The trail booklet launched on Friday 24 May at The Tickell Arms Beer Festival – one of the pubs featured in the guide, based in Whittlesford.
The guide features five stations in South Cambridgeshire including Foxton, Shepreth, Meldreth, Shelford and Whittlesford Parkway. The trail highlights 16 village pubs, all within a 35-minute walk from the stations.
The booklet details short, picturesque walks you can take from the railway stations to the local pubs within the area and what is on offer.
Chair of the Local Community Rail Partnership, South Cambridgeshire District Cllr Susan van de Ven, said: “The Rail and Ale trail is a fantastic way to show both visitors and local residents the beautiful place that is South Cambridgeshire. The villages included in the booklet offer delightful walks for all ages, and what better way to finish a walk than in a cosy pub that has something for everyone!

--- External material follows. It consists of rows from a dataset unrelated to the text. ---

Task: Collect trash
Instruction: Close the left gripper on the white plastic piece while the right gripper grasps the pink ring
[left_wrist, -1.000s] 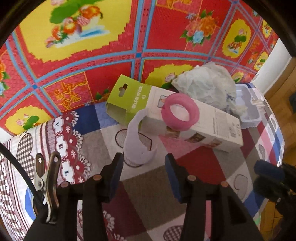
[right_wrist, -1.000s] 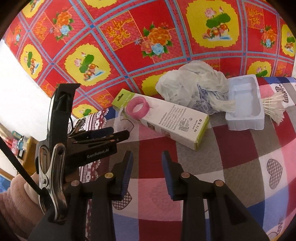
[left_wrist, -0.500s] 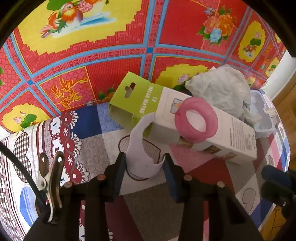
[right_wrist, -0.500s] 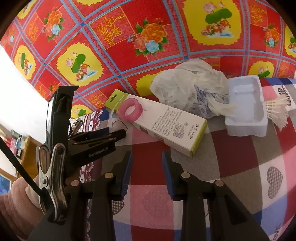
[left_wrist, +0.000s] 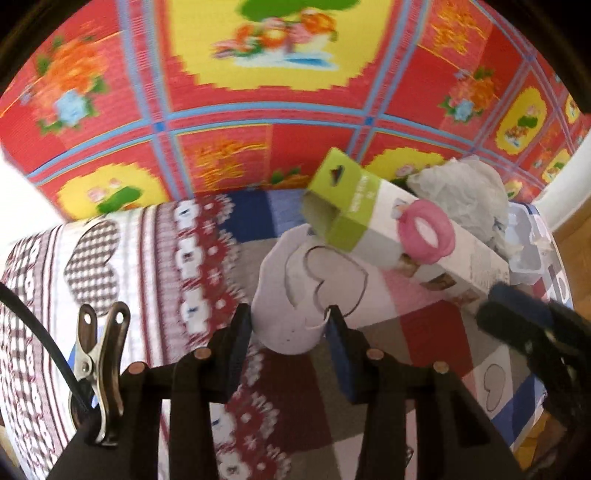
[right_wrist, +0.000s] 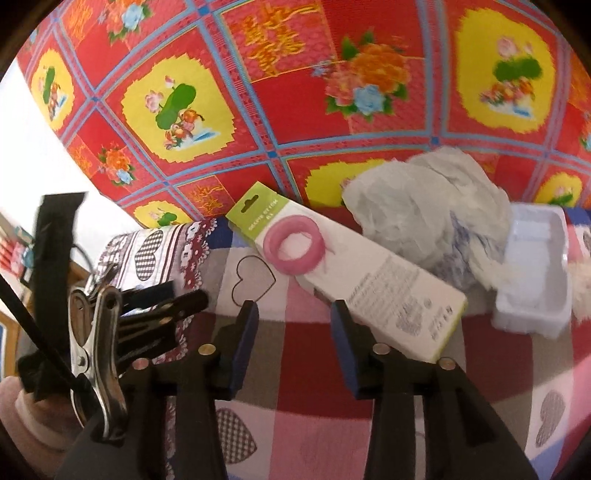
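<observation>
My left gripper has its fingers around the near end of a curved white plastic piece lying on the heart-patterned cloth. Beyond it lies a green-and-white selfie-stick box with a pink ring on top; the box and ring also show in the right wrist view. My right gripper is open and empty, just short of the box. A crumpled white plastic bag and a white foam tray lie further right.
A red and yellow flowered cloth hangs behind the table. The table's left edge drops off to a white wall. My right gripper's fingers show at the right of the left wrist view. The left gripper's body shows at the left of the right wrist view.
My left gripper moved forward and its fingers closed in on the white plastic piece. My right gripper moved closer to the box and stayed open.
</observation>
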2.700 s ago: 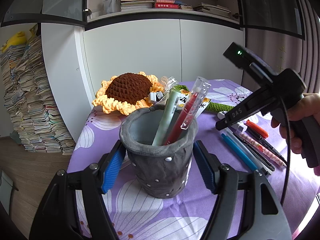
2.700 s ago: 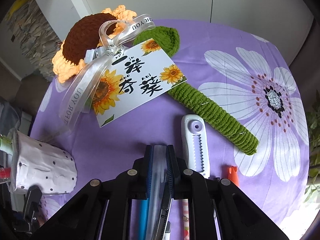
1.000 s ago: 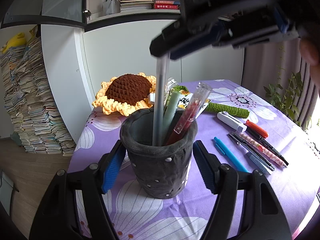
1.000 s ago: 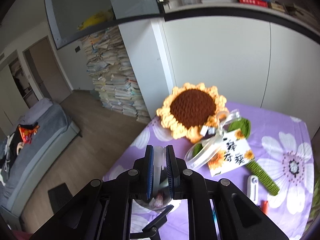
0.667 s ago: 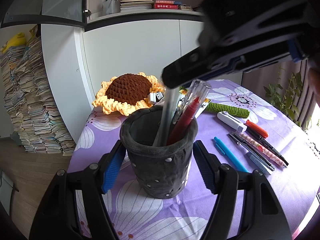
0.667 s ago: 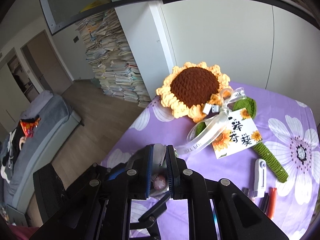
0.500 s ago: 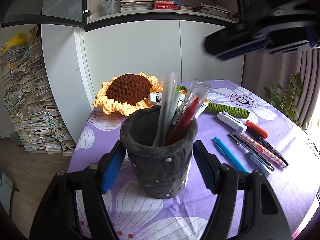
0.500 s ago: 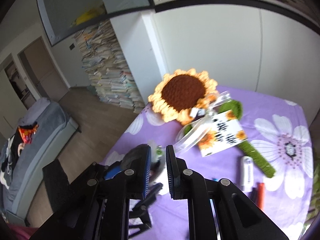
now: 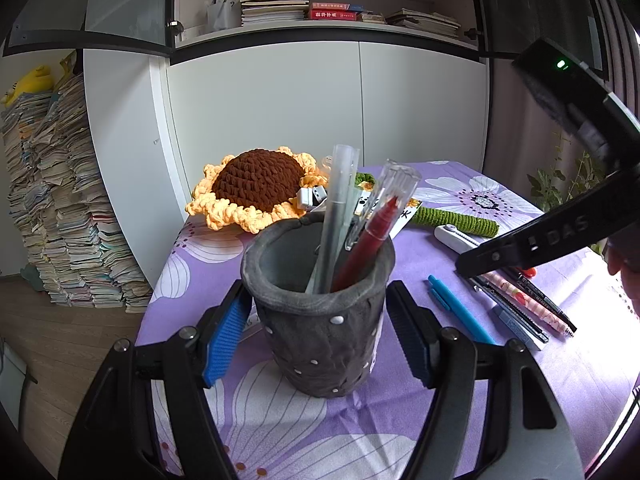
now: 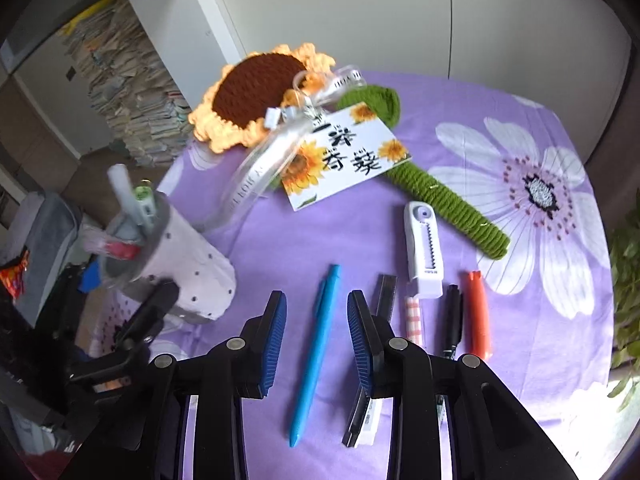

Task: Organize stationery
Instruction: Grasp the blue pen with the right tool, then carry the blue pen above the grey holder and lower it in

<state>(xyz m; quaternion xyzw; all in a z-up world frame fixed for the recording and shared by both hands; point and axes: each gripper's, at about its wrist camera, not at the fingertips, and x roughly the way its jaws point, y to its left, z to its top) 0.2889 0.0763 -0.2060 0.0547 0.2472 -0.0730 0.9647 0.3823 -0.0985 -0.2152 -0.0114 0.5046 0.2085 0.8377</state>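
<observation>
The right tongs (image 10: 317,338), jaws just opening and empty, are now hovering over the blue pen (image 10: 316,350) on the tabletop (image 10: 520,360); the left tongs (image 9: 318,338) are clamping the pen holder (image 9: 320,320), the grey pen (image 9: 334,216) now standing inside.

Hidden and blurred parts
The pen holder (image 10: 176,268) and its pens are motion-blurred in the right wrist view; the right gripper's (image 10: 316,336) fingers cover the near ends of the black pens (image 10: 452,324)
</observation>
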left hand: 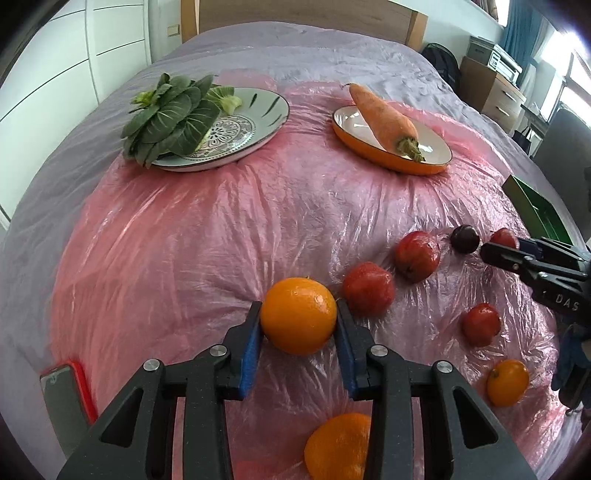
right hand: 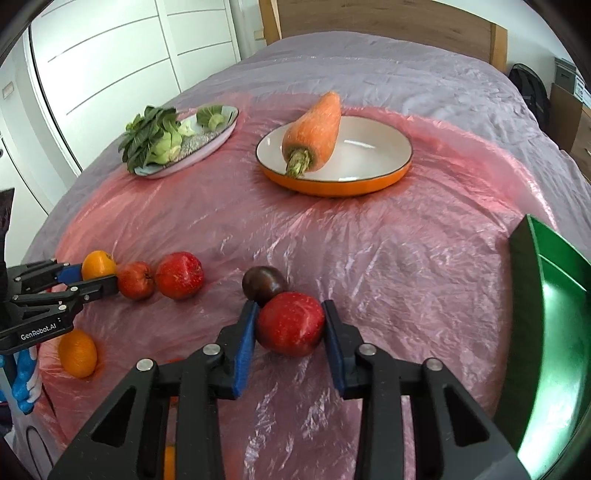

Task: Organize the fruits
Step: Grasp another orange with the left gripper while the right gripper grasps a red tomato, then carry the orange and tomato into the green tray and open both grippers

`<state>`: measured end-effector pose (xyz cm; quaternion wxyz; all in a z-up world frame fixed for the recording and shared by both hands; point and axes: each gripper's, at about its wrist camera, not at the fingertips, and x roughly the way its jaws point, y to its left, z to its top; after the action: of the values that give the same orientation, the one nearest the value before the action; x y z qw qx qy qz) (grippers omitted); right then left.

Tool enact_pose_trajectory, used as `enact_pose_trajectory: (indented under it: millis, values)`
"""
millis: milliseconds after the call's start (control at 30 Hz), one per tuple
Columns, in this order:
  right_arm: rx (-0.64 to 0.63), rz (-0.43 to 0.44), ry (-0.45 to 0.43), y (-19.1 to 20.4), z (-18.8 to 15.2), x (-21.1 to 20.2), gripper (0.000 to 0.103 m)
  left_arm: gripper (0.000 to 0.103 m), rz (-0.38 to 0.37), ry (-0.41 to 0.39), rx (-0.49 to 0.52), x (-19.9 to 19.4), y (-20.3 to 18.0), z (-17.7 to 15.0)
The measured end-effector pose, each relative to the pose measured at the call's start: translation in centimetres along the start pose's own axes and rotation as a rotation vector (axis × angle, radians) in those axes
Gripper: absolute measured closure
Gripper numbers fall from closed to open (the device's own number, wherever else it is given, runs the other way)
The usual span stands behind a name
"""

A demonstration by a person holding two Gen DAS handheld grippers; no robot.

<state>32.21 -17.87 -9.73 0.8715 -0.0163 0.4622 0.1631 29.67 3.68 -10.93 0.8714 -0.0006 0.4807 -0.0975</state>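
My left claw [left hand: 298,318] tips down at the bed and squeezes an orange [left hand: 298,320] tight between its blue pads. My right claw [right hand: 290,325] tips down too, with its pads closed in on a red apple [right hand: 291,323]. A dark plum [right hand: 263,283] touches the apple, just behind it. The green tray [right hand: 561,295] is right of the apple.

Grey-covered bed [right hand: 424,74] with wooden headboard [right hand: 388,22], white wardrobe doors [right hand: 110,55], perhaps a bright window [left hand: 580,74] beyond drawers [left hand: 495,96].
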Motion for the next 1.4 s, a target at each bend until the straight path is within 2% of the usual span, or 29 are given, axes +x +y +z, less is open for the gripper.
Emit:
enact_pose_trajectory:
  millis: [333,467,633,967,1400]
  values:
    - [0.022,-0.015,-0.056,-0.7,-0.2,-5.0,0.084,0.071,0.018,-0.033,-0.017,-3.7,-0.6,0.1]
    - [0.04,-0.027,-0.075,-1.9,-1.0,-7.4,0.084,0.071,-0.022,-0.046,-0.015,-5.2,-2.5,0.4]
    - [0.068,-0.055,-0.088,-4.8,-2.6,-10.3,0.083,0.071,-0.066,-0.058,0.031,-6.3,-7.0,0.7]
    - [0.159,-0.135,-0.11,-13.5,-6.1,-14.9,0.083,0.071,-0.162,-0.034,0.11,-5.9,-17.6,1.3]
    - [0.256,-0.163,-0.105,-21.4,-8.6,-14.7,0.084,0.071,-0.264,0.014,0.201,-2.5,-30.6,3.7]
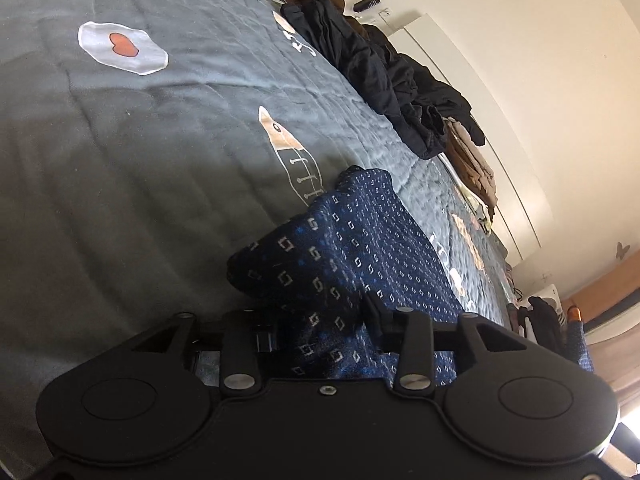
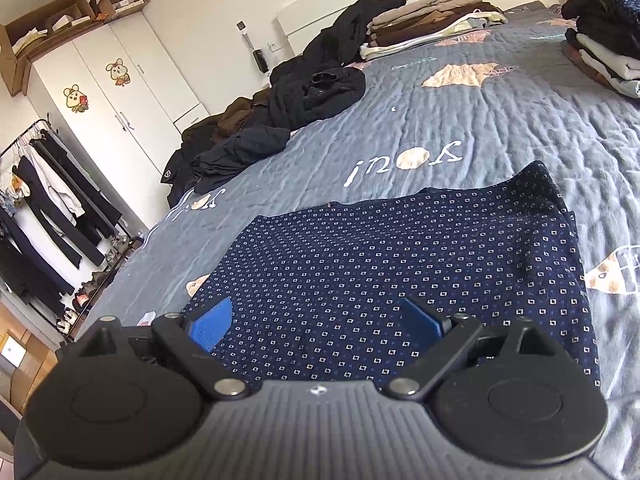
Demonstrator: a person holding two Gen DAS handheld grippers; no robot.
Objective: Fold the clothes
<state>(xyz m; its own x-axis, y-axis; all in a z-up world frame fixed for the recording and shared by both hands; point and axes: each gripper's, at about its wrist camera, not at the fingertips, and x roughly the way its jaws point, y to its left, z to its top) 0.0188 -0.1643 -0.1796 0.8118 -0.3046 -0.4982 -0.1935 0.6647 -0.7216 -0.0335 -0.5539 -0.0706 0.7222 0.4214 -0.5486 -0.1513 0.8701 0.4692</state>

It’s a great way to remind people that our small railway stations are a great way of accessing our villages and nature on our doorstep.
“It's wonderful that the Meldreth, Shepreth and Foxton Community Rail Partnership can support our local pubs and promote the area to visitors after businesses have struggled for the past few years.”
Cllr Peter McDonald, Lead Cabinet Member for Economic Development for South Cambridgeshire District Council, said: “Pubs are an integral part of village life - they enable communities to come together and relax. The Rail and Ale trail will not only help boost the local economy but will also encourage people to take their local train line which is an eco-friendlier way to travel and be out in nature.”
The booklet will be available at all the local pubs included in the guide. The booklet can be accessed online via the District Council’s Visit South Cambs website and the Meldreth, Shepreth and Foxton Community Rail Partnership website.
The Rail and Ale trail is part of over 80 community-led activities and events taking place across Britain during Community Rail Week, which began on Monday (20 May) and continues to Sunday (26 May). The week showcases the innovative projects and inspiring initiatives from across the community rail movement around the theme of ‘More Than A Railway’.
The idea behind the theme is to showcase the inspiring work that goes on in community rail, bringing people together and creating more inclusive communities and mobility, as well as the wider socio-economic benefit that the railways deliver.
Community rail is a grassroots national movement supported by hundreds of community partnerships, groups, and volunteers to improve travel confidence, increase access to opportunities, tackle social isolation, give communities a voice, and put railways and stations at the heart of community life, while supporting a shift to sustainable, more social forms of travel, including rail.
Jools Townsend, chief executive of Community Rail Network, said: “Community rail partnerships and thousands of ‘station friends’ volunteers the length and breadth of Britain are mobilising en masse, engaging local people and partners to raise awareness about sustainable travel by rail, and get people enthused about its many benefits.”
Community Rail Week is about bringing people together around the theme of ‘More Than A Railway’. Community rail has an inspiring track record of promoting travel confidence and broadening mobility horizons, sometimes with life-changing effects, while giving communities a voice on transport, and putting railways and stations at the heart of community life.”